Gli studi di Pristina hanno anche ospitato Bekim Fehmiu, il più grande attore che la ex Jugoslavia abbia mai avuto. Fehmiu nasce a Sarajevo nel 1936 da una famiglia kosovaro-albanese. Ha iniziato con il teatro, girato oltre quaranta film e recitato in diverse lingue. In Italia raggiunge la notorietà già nel 1968 impersonando Ulisse nello sceneggiato televisivo di Franco Rossi tratto dall’Odissea di Omero. Il successo internazionale arriva nel 1973 con la pellicola “Ho incontrato anche zingari felici” di Aleksandar Petrović.   Fehmiu interpreta il ruolo di un partigiano in “Disperatamente Giulia” per la regia di Enrico Maria Salerno nel 1989 ispirato all’omonimo romanzo di Sveva Casati Modigliani. L’attore kosovaro-albanese costituisce un caso più unico che raro tra gli artisti provenienti da un paese del socialismo reale: egli poté recitare, girare il mondo, entrare nella cronaca rosa del tempo per le sue avventure sentimentali. Ebbe anche un brevissimo passaggio hollywoodiano. L’attore nel 1987 decise di ritirarsi dal teatro e dal cinema jugoslavo poiché non condivideva il crescente clima di discriminazione nei confronti della minoranza albanese. Inizia così un lento declino che lo condurrà al suicidio il 15 giugno 2010 nella sua casa di Belgrado. Ha lasciato un’autobiografia: “E shkëlqyeshme dhe e tmerrshme” (il grande e il tragico). Ha chiesto che le sue ceneri venissero sparse nel fiume Bistrica che bagna Prizren in Kosovo, una delle città in cui era cresciuto da giovane. Il Bistrica, affluente del Drin Bianco, dopo aver attraversato l’Albania si getta nell’Adriatico quindi nel Mediterraneo. Lo stesso mare del mito di Ulisse. Il suo volto campeggia su un palazzo governativo a Pristina in boulevard Nënë Tereza insieme a quello di altri grandi del Kosovo. All’artista è stata dedicata una mostra dal titolo: “Bekim Fehmiu, ricchezza perduta nel silenzio” svoltasi a Pejë/Peć a gennaio di
quest’anno.

Gli organizzatori italiani del Comitato Servizi di Cooperazione con i Balcani hanno messo insieme per l’occasione intellettuali albanesi, bosniaci e serbi. Impresa tuttora non facile in Kosovo.

Il futuro del cinema  kosovaro è incerto per ciò che riguarda i finanziamenti; felice, invece, per la vivacità dei talenti ed il fervore delle idee.

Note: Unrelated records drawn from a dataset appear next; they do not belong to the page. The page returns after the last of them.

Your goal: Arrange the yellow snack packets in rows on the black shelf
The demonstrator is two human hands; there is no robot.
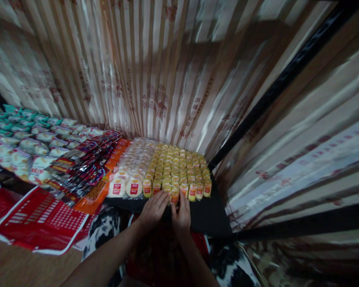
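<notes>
My left hand [155, 207] reaches to the front edge of a block of small yellow wrapped snack cakes [179, 165], fingers together and fingertips against the packets. From the other side, my right hand [182, 212] has its fingers and thumb closed at the same front row. Between the two hands is one wrapped snack cake [174, 197] with a red and yellow label, which both sets of fingertips touch. Rows of round white wrapped crackers [134, 187] lie directly left of the yellow cakes. All of these rest on a black surface [209, 215].
Farther left are dark red snack packets [83, 159], an orange packet [92, 197] and rows of white and green bags [38, 143]. Red baskets [44, 219] stand at lower left. A striped plastic sheet [155, 71] hangs behind, and a black pole [275, 91] slants at right.
</notes>
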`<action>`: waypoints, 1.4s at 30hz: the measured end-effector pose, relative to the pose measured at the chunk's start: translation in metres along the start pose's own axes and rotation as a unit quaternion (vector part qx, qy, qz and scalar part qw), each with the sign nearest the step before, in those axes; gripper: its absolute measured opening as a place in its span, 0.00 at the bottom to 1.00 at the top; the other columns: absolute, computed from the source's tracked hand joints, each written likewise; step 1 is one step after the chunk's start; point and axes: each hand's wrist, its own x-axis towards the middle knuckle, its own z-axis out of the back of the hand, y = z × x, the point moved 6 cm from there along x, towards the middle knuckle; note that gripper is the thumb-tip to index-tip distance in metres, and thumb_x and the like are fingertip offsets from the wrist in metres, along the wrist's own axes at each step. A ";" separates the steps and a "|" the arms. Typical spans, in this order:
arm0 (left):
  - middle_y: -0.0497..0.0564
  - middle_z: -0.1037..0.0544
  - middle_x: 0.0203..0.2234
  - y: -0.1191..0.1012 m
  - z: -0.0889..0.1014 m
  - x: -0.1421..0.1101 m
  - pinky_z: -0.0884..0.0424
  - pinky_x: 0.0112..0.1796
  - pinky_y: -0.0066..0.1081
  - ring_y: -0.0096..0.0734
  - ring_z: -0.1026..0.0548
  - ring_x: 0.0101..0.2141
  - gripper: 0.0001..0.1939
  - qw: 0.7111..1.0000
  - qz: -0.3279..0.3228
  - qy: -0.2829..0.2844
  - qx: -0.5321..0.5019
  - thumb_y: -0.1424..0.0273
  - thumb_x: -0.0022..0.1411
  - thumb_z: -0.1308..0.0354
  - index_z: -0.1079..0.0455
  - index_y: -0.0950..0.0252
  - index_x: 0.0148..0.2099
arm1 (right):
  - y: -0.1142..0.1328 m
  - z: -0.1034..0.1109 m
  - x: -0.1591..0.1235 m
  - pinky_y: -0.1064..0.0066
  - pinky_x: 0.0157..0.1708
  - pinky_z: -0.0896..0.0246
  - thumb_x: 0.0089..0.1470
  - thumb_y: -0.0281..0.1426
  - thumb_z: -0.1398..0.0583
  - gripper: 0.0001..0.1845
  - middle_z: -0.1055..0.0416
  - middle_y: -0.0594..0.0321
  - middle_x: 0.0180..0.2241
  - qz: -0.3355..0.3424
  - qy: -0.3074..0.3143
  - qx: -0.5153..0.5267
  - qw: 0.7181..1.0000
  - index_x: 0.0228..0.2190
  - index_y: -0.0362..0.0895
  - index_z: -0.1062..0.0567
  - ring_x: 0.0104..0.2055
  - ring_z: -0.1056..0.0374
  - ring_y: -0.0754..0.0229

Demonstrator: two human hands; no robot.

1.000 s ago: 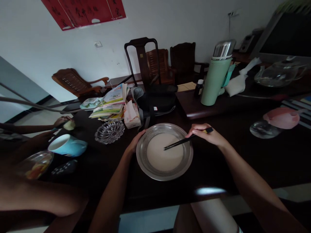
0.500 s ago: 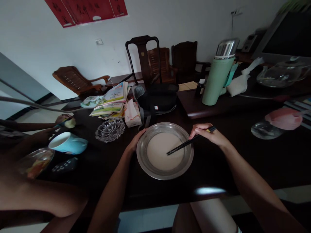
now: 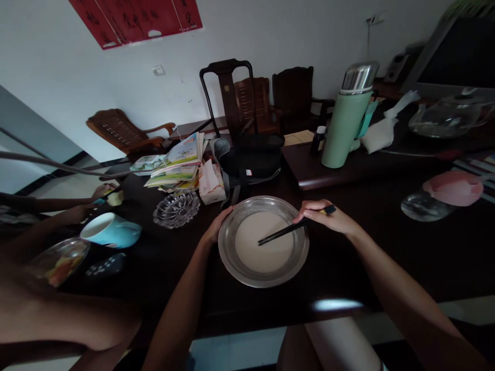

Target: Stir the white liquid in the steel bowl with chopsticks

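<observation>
A round metal basin point(image 3: 227, 257) stands on the dark table in front of me, with a milky off-white liquid point(image 3: 266, 255) inside. My left hand point(image 3: 219, 224) grips the basin's left rim; part of its fingers is hidden behind the rim. In my right hand point(image 3: 317, 216) is a pair of black chopsticks point(image 3: 282, 232), held together at a slant above the basin's right side. Their tips reach the liquid near the middle of the basin.
To the left are a glass ashtray point(image 3: 177, 209), a blue mug point(image 3: 111, 230) and a remote point(image 3: 106, 265). Another person's hands point(image 3: 93, 206) hold a pale piece of food there. Behind the basin lie a tissue box point(image 3: 212, 183) and black bag point(image 3: 257, 157); a green thermos point(image 3: 348, 121) stands right.
My right hand and the chopsticks have shifted a little left, and the chopstick tips moved left and slightly up across the liquid. My left hand stays on the rim.
</observation>
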 end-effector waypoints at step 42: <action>0.51 0.21 0.33 -0.004 -0.001 -0.002 0.34 0.41 0.30 0.36 0.25 0.36 0.16 1.000 -0.024 -0.005 0.009 0.65 0.58 0.44 0.26 0.67 0.46 | -0.001 0.009 -0.001 0.69 0.38 0.36 0.58 0.40 0.47 0.18 0.23 0.59 0.30 -0.013 -0.051 -0.003 0.999 0.30 0.42 0.22 0.35 0.28 0.58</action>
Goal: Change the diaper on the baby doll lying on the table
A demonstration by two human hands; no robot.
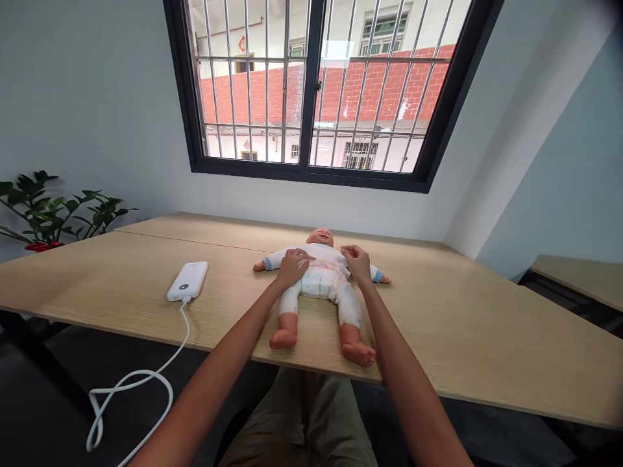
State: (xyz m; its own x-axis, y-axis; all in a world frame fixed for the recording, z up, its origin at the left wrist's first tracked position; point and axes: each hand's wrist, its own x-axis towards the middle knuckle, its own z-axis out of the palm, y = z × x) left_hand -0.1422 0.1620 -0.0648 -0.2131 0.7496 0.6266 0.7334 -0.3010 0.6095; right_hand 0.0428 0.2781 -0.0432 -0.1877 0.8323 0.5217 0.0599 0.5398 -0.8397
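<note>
A baby doll (321,285) in white clothes lies on its back on the wooden table (462,324), head toward the window and bare feet at the near edge. My left hand (293,266) rests on the doll's chest on its left side, fingers curled down onto the clothing. On the other side of the torso, my right hand (357,263) presses its bent fingers against the garment. Whether either hand pinches the fabric is hard to make out.
A white power bank (187,281) lies on the table to the left, its white cable (131,383) looping down off the near edge. A potted green plant (48,214) stands at the far left. A barred window (316,84) fills the wall behind.
</note>
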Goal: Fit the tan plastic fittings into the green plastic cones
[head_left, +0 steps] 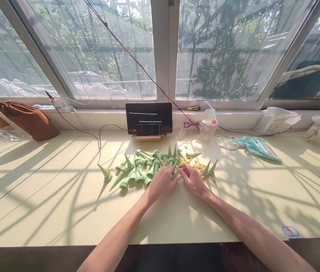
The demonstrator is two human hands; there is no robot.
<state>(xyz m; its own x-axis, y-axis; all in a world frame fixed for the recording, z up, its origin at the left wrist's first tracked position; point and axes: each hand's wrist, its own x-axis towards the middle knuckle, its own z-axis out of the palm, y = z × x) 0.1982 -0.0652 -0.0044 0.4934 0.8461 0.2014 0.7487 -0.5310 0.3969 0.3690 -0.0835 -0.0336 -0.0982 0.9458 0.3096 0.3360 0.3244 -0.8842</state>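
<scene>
My left hand (163,182) is closed around a green plastic spike (173,175), whose tip points toward the right. Close beside it, my right hand (192,180) has its thumb and fingertips pinched together; what sits between them is too small to make out. A pile of similar hollow green cones with wide collars (138,166) lies to the left of my hands. Small yellow pieces (198,165) are scattered around and behind my right hand. Two cones (209,169) stand point-up just right of that hand, and a lone one (105,173) rests at the pile's left end.
A black tablet (149,113) with a phone (148,130) before it stands at the back. Cables run across the table (49,204). A plastic bag (208,121), a teal pouch (257,147) and a brown drawstring bag (29,119) lie along the window side.
</scene>
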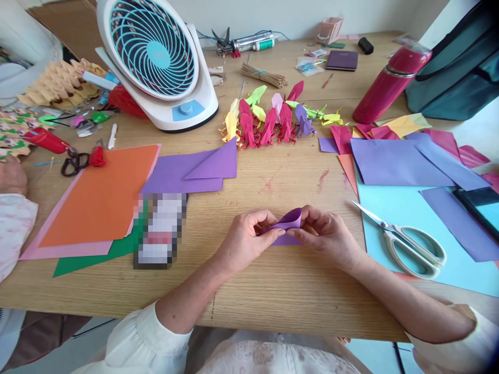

I cine festival sono il luogo in cui la voglia di cinema del pubblico kosovaro trova soddisfazione. A luglio a Prizren si svolge da undici anni il Dokufest, vetrina internazionale di documentari e di cortometraggi. Si segnalano le collaborazioni con Messico, Palestina ed Iran. A Pejë nel 2011, lo Shqi Film Festival ha ospitato alcuni corti girati da registi italiani. Gli organizzatori danesi e kosovari della kermesse di Pejë credono che i film brevi rappresentino uno strumento potente di comunicazione per l’intercultura.

Ai vincitori del Pristina International Film Festival viene assegnato, a settembre da quattro anni, il premio-simbolo della città la “Dea dorata”, di fatto l’Oscar del Kosovo. Ovunque, nei Balcani, si svolgono iniziative di questo genere.

Con la proiezione del film “Gipsy spirit” del regista austriaco Klaus Hundsbichler al cinema belgradese Art Museum si è aperta a giugno la prima manifestazione del film europeo denominata “East West”. Sempre in Serbia si è tenuto il festival  del nuovo cinema cinese che ha mostrato la fioritura della Cina nel nuovo contesto economico. A Bitola in Macedonia si svolge la rassegna dedicata ai fratelli Milton e Ianachia Manaki, i fratelli Lumière dei Balcani. Quest’anno è stato premiato il direttore di fotografia italiano Luciano Tovoli.

Nell’attesa di qualche mecenate a Pristina, nel caffè Dit’ e Nat’ (giorno e notte), si danno appuntamento pittori e scultori, giornalisti e registi che si confrontano con i giovani e la clientela internazionale bevendo rakija e gustando il cibo tradizionale albanese servito in chiave moderna. Le idee sono fervide, la tradizione cinematografica importante e le opere non tarderanno a venire.